▸ WORK REQUEST: Every line of the data must be set down exactly as shown.

[INFORMATION SHOWN Boundary: Start]

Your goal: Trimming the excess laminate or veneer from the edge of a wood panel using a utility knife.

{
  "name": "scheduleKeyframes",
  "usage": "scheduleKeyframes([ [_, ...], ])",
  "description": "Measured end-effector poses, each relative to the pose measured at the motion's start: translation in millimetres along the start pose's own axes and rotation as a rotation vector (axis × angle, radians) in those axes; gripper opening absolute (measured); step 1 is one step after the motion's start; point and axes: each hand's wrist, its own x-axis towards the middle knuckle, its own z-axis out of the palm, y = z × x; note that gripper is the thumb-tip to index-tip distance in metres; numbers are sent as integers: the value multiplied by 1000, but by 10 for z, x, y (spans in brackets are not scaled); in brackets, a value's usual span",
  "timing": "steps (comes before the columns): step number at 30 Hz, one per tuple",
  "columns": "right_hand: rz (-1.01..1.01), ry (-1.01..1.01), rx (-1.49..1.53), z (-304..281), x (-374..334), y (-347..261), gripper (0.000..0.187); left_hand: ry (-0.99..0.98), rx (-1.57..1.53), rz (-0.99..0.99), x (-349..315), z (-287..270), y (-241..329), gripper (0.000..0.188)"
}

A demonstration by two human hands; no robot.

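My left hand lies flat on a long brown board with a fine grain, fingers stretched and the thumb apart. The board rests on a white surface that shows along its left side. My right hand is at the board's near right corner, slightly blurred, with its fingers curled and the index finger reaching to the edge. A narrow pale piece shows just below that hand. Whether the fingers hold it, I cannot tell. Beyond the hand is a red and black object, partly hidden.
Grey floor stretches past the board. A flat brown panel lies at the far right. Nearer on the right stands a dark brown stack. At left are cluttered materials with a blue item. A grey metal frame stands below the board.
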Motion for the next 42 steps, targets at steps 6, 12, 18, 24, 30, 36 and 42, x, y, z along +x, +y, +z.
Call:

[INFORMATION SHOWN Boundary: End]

▸ RESPONSE BELOW:
Your goal: Trimming the excess laminate or veneer from the edge of a wood panel using a utility knife.

{
  "name": "scheduleKeyframes",
  "usage": "scheduleKeyframes([ [_, ...], ])",
  "description": "Measured end-effector poses, each relative to the pose measured at the motion's start: translation in millimetres along the start pose's own axes and rotation as a rotation vector (axis × angle, radians) in those axes; gripper opening absolute (measured); step 1 is one step after the motion's start; point and axes: each hand's wrist, its own x-axis towards the middle knuckle, its own z-axis out of the palm, y = z × x; note that gripper is the thumb-tip to index-tip distance in metres; numbers are sent as integers: the value multiplied by 1000, but by 10 for z, x, y (spans in brackets are not scaled); in brackets, a value's usual span",
  "timing": "steps (comes before the columns): step number at 30 Hz, one per tuple",
  "columns": "right_hand: rz (-1.01..1.01), ry (-1.01..1.01), rx (-1.49..1.53), z (-304..281), x (-374..334), y (-347..261), gripper (0.000..0.187); left_hand: ry (-0.99..0.98), rx (-1.57..1.53), rz (-0.99..0.99), x (-349..315), z (-287..270), y (-241..329), gripper (0.000..0.188)"
}

A demonstration by two human hands; no robot.

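My left hand lies flat on a long brown board with a fine grain, fingers stretched and the thumb apart. The board rests on a white surface that shows along its left side. My right hand is at the board's near right corner, slightly blurred, with its fingers curled and the index finger reaching to the edge. A narrow pale piece shows just below that hand. Whether the fingers hold it, I cannot tell. Beyond the hand is a red and black object, partly hidden.
Grey floor stretches past the board. A flat brown panel lies at the far right. Nearer on the right stands a dark brown stack. At left are cluttered materials with a blue item. A grey metal frame stands below the board.
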Motion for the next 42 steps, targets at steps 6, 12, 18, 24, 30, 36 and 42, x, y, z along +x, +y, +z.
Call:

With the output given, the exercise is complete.